The Chicagoland Observatory for Underground Particle Physics (COUPP) has tightened constraints on the spin-dependent properties of the weakly interacting massive particles (WIMPs) that are candidates for dark matter. At the same time, the Cryogenic Dark Matter Search (CDMS) has announced results that set the world’s best constraints on the spin-independent properties of dark-matter candidates.
The COUPP experiment is an intriguing new application of the bubble chamber technique, located 100 m underground in the tunnel for the Neutrinos at the Main Injector project at Fermilab. It uses a small quartz vessel at room temperature filled with 1.5 kg of superheated iodotrifluoromethane (CF3I), a refrigerant that is often used in fire extinguishers. Two effects reveal the formation of bubbles in the chamber: the sound and pressure rise caused by their growth, and the changes in their appearance monitored by two CCD cameras.
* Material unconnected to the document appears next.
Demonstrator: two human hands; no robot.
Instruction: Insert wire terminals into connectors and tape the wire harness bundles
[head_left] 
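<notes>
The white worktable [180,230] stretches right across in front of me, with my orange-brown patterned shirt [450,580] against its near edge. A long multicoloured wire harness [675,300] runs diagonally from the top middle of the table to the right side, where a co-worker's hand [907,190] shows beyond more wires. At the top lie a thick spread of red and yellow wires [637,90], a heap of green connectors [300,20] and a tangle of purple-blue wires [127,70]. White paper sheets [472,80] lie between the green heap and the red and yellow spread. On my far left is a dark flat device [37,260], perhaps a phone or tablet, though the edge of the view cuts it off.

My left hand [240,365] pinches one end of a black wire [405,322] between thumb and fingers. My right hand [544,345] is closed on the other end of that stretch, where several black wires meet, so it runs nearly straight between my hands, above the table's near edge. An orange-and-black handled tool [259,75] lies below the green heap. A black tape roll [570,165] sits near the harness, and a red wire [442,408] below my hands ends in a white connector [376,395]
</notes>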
Once they reach a millimetre or so in size, they trigger the system to record photographs of the chamber. The chamber then goes through a cycle of compression and decompression to bring it back to a bubble-free, superheated state.
The innovative detector offers several advantages in the search for WIMPs, the most important being that the superheated liquid can be tuned to respond only to particles with large stopping power. This means that it can be set up in such a way that muons, gamma-rays, X-rays, and other kinds of common background, deposit too little energy to form bubbles. When the detector is searching for WIMPs, the threshold for bubble nucleation is typically above 50 keV/μm.
The team operated the chamber continuously from December 2005 to December 2006, with around 100 s between expansions. Although the chamber is only a prototype, the first results from COUPP, combined with the findings of other dark-matter searches, contradict the claims for the observation of WIMPs by the Dark Matter experiment (DAMA) in Italy. Previous experiments had already constrained the possibility that the DAMA observations result from dark-matter, spin-independent interactions and COUPP has now ruled out the last region of parameter space allowed for a spin-dependent explanation (Behnke et al. 2008). If the DAMA result had been due to spin-dependent WIMPs, then COUPP should have found hundreds of examples, but instead it found none above background.
The COUPP team now aims to improve the sensitivity of the experiment by increasing the amount of liquid in the detector from 1 l to 30 l, and it expects to start testing the larger chamber soon. The experiment could move to a deeper tunnel to reduce the background from cosmic radiation even further.
Meanwhile, the CDMS collaboration announced the world’s most stringent limits on how often dark-matter particles interact with ordinary matter and on how heavy they are, in particular in the theoretically favoured mass range of more than 40 times the proton mass. The CDMS experiment, situated in the Soudan Underground Laboratory, Minnesota, is now running with all of its detectors – 19 germanium detectors of 250 g each and 11 silicon detectors of 100 g. The detectors operate at 50 mK and each consists of a disc some 7.5 cm in diameter and 1 cm thick.
The new results, announced at the Dark Matter 2008 conference in Marina del Ray, California, are based on the analysis of data collected from 15 germanium detectors between October 2006 and July 2007 (Ahmed et al. 2008). The analysis resulted in no dark-matter events and excludes the parameter space for WIMPs with masses above 42 GeV/c2.